State how many lines of the data below hold the string "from", giving nothing but the number.
⟨
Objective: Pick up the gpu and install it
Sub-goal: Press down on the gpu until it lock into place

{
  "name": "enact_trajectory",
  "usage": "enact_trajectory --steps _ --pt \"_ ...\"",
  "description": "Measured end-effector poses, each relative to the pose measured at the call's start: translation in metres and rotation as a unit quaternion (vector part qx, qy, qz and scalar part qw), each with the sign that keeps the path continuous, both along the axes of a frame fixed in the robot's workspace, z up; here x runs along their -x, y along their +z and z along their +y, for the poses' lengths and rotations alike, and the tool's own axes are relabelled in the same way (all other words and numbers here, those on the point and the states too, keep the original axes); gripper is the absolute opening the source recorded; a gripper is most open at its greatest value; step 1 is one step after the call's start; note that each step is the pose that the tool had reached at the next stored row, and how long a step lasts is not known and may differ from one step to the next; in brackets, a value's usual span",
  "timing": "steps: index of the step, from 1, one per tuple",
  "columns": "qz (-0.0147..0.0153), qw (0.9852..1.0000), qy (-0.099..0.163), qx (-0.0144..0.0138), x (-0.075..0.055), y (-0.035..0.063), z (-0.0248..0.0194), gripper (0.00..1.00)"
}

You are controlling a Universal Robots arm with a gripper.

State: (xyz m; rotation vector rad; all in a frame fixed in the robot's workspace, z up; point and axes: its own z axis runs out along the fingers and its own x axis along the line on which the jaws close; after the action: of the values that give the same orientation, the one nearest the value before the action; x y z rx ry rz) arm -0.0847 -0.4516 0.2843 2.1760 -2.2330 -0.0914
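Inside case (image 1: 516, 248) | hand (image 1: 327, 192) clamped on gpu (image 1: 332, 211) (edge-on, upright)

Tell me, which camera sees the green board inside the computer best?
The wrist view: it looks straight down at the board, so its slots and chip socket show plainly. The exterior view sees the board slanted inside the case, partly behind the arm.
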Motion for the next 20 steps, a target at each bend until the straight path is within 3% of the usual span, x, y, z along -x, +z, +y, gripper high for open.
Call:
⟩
▶ [Solution below]: 2